After another action-packed month, here’s my reflection on the latest news and events from the ever-evolving world of Vue, Nuxt, Vite, and their awesome open-source ecosystems.
In the September issue, I marked upcoming ViteConf in Amsterdam to be a source of interesting news. And sure it was! The biggest announcement made there by Evan You himself was Vite+. It is a new all-in-one web development tool build around Vite and the new Oxc toolchain. Building new apps will be even easier and faster than before.
Some eyebrows were raised about the announced pricing model, because Vite+ is meant to be paid tool for enterprises, which usually sparks concerns and displeasure among open-source community. I refuse to be offended. From my point of view - all the founding bricks WILL remain open-sourced as we are used to and even Vite+ will be for free unless you want to make big commercial profit from it. Which I see totally fair. The harsh reality is, that developing open source is often about giving to others everything and get little to nothing (except of a lot of hate) back. The team in void(0) has already done so much for us, that even if they stop developing open source completely, we should be grateful. Instead, they keep giving the community more and more, and establishing stable source of income will only help them doing it better. Btw. meanwhile the organisation donated nearly $50K to other open-source projects. So I really don't see a problem there and I am looking forward for the project future. Vite+ should be finished next year, and I am interested to see the outcome.
Speaking of the updates, one of the shiny new (and blazing fast) tools from the Oxc.rs family, the new Rust linter Oxlint now gets support for JavaScript plugins. This is more important that it may seem, because what is really means is that most of the current tools around ESLint will just continue to work, even if you switch to Oxlint. The effort required for that should be negligible. And the result will be spared hours as the new Rust-based linting is much much faster. To be completely honest with you, the job is not completely done yet, but the path has been set, and the tool will only get better.
Also, the solution for testing your webapps is getting better. After a series of 19 beta versions spreading from June 20th, Vitest 4.0 is finally out.

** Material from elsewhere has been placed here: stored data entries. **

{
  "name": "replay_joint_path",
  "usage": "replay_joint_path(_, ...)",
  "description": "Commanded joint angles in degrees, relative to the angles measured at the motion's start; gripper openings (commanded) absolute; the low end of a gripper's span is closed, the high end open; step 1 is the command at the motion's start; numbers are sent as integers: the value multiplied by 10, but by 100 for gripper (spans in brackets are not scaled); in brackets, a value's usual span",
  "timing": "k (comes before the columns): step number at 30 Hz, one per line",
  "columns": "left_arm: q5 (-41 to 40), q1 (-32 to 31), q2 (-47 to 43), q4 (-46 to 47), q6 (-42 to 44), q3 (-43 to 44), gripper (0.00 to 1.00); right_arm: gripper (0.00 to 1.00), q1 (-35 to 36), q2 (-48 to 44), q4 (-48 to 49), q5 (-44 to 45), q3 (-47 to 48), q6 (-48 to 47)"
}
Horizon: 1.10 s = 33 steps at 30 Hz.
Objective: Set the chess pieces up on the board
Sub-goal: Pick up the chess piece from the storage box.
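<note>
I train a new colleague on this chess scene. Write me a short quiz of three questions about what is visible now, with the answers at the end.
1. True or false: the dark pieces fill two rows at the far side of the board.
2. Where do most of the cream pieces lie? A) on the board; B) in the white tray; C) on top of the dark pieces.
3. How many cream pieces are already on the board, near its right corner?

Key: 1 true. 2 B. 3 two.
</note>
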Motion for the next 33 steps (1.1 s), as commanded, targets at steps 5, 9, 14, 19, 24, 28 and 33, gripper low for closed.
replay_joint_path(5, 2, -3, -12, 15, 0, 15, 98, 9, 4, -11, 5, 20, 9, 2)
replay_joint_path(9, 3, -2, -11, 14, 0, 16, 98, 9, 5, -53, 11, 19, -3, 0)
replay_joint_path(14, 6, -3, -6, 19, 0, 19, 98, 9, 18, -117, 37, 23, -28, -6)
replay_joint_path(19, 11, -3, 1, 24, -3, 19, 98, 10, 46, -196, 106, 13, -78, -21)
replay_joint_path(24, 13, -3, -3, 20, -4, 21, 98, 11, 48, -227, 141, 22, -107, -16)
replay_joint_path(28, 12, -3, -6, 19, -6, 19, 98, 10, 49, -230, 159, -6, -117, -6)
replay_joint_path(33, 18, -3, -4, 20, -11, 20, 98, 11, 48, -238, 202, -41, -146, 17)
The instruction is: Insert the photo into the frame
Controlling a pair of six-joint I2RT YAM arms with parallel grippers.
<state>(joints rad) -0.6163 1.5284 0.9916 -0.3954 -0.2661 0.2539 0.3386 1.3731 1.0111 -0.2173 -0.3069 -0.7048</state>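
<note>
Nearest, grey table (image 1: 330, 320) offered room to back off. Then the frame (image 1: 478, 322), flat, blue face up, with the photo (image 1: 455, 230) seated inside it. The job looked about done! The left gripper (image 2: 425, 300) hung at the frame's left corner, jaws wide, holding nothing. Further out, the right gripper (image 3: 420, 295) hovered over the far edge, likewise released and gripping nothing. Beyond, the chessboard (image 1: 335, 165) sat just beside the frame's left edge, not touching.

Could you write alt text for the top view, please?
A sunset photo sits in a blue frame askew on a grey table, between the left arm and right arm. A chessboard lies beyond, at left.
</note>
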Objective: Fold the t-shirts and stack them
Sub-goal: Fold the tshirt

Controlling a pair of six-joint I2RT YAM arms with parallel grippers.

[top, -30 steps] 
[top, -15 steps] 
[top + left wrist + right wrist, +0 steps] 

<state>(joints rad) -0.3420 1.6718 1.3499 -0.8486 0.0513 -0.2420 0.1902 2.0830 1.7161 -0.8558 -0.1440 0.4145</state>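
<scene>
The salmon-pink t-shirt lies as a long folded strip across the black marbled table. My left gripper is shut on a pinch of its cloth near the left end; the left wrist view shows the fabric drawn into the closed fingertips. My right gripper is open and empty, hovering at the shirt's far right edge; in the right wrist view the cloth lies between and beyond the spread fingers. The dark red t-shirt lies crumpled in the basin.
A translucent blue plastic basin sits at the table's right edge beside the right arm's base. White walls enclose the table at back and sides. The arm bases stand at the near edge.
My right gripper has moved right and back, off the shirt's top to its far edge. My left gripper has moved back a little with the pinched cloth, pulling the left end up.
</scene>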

Key highlights of the new major version include finalized browser mode, built-in visual regression testing, better support for debugging or couple of new API methods.
In other news, Tailwind CSS had birthday on October 5th! It is already (or "just"?) 10 years since this project started. I remember back then Bootstrap was "The Way" of doing websites. I didn't like it much. In fact, I didn't liked Tailwind when I first saw it. But it took me like a day. And since then, I don't want to use anything else. Despite I am trying to follow the events, I am no skilled CSS engineer capable of handling all the responsivity and other quirks myself. But with Tailwind CSS I can do a lot very quickly without too much effort. And this is awesome.
Last but not least, earlier today a new version of Nuxt was released - in 4.2.0, Nuxt team delivers better control over cancelling data fetching with new AbortController or improved DevEx through more detailed error info in dev mode. And of course, a lot of other improvements and fixes.
I am pretty sure I have missed several other interesting news and releases. But I think I picked enough fresh fruits from the blossoming Vue garden for now. See you next month with another doze.